Tu veux dire nous débarrasser du langage ou de notre premier album ( qui s'appelle "La langue")?
Toujours est-il que non. J'ai parfois la tentation de la musique pure, qui n'exprime rien d'autre qu'elle même, mais je suis finalement, bien qu'il m'arrive souvent de m'en défendre, véritablement obsédé par l'art de la chanson, celui des troubadours comme celui de la pop. Et puis, la parole m'intéresse (pas nécessairement en tant qu'information qu'on échange, mais en tout cas celle dont on use pour ensorceler/désorceler, celle dont on use pour faire apparaitre des mondes, celle dont on use pour faire des trous dans le réel) et je suppose qu'elle m'intéressera longtemps.
Je crois au verbe. J'en aime la force prodigieuse, le mystère, la fureur. Tout ça n'empêche pas, je crois, de proférer, psalmodier, balbutier, de lancer yodels et youyous, onomatopées, soupirs ou grognements. Si nous en avions le pouvoir, plutôt que de me débarrasser du langage, j'aimerais au contraire être foutu de le vivifier, l'intensifier, de donner à voir (et entendre) tout son brûlant, tout son danger. Mais bon. Au final surtout, nous babillons.


Je suis peut-être un peu gourmand, mais est-ce que, toujours avec ces idées de rencontres, de contrastes et de relectures, on pourrait espérer écouter un jour un album « Arlt & Maher Shalal Hash Baz » ?
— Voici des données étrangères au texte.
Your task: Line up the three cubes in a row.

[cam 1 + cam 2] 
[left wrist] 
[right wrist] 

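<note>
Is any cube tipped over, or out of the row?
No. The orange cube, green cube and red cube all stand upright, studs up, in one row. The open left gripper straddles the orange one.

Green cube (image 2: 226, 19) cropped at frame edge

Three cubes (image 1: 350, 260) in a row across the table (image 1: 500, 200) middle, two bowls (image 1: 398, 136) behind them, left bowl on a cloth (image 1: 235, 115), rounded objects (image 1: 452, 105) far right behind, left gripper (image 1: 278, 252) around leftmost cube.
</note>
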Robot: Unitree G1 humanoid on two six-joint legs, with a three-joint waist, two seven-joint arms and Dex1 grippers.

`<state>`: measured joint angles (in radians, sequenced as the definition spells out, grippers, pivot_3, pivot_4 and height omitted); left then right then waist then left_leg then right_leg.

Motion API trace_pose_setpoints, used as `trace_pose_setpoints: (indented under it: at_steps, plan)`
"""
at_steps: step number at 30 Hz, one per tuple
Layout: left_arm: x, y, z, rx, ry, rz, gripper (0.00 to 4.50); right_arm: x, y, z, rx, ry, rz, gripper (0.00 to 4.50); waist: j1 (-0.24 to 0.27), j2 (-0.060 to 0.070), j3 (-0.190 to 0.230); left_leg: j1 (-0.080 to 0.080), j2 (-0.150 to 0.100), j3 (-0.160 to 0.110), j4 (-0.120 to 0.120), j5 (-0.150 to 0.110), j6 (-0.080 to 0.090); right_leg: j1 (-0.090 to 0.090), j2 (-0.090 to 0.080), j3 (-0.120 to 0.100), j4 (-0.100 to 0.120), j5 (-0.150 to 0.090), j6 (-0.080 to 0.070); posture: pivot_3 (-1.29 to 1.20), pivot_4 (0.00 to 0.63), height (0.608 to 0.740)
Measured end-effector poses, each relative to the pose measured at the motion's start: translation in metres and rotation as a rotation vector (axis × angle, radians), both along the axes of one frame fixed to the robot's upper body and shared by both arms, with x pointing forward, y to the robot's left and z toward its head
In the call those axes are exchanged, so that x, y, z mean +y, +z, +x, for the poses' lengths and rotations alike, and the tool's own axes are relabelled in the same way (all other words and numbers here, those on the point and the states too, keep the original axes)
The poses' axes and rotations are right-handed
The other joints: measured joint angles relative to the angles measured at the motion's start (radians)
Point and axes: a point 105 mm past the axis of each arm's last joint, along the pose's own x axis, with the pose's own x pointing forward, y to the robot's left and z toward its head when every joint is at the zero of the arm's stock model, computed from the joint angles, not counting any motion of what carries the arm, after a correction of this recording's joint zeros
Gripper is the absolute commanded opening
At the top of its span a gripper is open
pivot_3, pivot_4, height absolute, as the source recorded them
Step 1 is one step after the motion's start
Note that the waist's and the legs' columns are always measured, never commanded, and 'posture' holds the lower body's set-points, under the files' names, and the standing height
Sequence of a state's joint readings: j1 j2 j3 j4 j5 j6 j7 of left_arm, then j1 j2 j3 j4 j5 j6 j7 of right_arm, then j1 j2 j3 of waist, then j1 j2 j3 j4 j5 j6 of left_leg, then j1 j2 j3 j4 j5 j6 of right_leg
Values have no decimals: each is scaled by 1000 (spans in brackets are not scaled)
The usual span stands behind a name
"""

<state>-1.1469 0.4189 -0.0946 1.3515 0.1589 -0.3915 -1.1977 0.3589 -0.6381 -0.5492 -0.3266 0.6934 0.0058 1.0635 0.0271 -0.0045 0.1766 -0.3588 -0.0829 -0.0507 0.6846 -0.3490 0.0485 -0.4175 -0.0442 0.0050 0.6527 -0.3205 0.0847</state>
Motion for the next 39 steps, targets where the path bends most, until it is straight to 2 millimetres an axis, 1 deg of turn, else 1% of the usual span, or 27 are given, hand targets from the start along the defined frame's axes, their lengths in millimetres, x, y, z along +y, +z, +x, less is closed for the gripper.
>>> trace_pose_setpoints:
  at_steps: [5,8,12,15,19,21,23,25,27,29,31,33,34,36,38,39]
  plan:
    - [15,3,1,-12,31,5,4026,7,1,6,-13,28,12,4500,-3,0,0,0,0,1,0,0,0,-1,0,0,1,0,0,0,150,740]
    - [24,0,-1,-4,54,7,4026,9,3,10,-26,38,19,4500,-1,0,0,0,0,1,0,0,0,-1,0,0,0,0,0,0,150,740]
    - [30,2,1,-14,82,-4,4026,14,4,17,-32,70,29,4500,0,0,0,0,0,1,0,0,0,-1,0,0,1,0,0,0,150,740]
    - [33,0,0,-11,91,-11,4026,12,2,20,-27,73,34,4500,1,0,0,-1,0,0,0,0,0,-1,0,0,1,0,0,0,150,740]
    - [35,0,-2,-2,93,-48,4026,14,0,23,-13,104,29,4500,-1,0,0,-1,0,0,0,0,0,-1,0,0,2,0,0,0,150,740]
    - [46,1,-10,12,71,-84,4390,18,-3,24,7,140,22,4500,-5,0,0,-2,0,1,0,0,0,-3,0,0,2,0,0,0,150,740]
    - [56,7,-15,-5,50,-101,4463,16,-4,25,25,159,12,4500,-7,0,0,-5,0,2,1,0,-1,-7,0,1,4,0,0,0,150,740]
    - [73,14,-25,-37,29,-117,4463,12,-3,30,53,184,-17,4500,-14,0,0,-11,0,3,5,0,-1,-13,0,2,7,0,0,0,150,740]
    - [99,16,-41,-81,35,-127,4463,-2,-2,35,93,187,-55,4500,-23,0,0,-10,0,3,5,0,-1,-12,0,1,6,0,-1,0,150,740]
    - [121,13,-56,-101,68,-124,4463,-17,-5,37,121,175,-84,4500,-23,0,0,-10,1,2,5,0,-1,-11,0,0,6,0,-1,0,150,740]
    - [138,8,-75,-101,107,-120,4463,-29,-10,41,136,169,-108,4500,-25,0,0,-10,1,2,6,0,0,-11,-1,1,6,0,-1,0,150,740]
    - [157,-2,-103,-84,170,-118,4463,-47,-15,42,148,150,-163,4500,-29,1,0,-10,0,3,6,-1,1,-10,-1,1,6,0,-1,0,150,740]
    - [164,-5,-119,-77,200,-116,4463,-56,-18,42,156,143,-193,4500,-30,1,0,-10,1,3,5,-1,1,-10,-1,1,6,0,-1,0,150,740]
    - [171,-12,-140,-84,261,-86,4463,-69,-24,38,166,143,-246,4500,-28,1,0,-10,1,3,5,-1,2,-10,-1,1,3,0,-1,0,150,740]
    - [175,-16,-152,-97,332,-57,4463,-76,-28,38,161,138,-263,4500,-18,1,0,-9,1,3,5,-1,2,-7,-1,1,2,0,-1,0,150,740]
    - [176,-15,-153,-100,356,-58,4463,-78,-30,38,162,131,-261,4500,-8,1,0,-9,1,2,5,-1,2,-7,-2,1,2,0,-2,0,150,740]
Avec Maher Shalal Hash Baz au complet, j'en doute, avec Tori Kudo seul, déjà nous aimerions bien (c'est un extraordinaire multi-instumentiste). Il y a déjà des enregistrements live avec lui qui improvise au piano (désaccordé) sur nos chansons. Ils sont sur les bonus de l'édition japonaise de Feu la figure. L'idéal serait de passer quelques jours avec lui en studio et de lui laisser faire ce qu'il veut. Mais c'est un peu difficile à organiser. On verra. En tout cas, nous adorons jouer en sa compagnie. C'est une source d'étonnement permanent. Il est capable d'emmener les chansons dans mille directions à la minute. Il suggère un arrangement, l'esquisse sur le vif, change d'avis, se retourne, passe à autre chose. Les chansons paraissent entre ses mains contenir tous les possibles.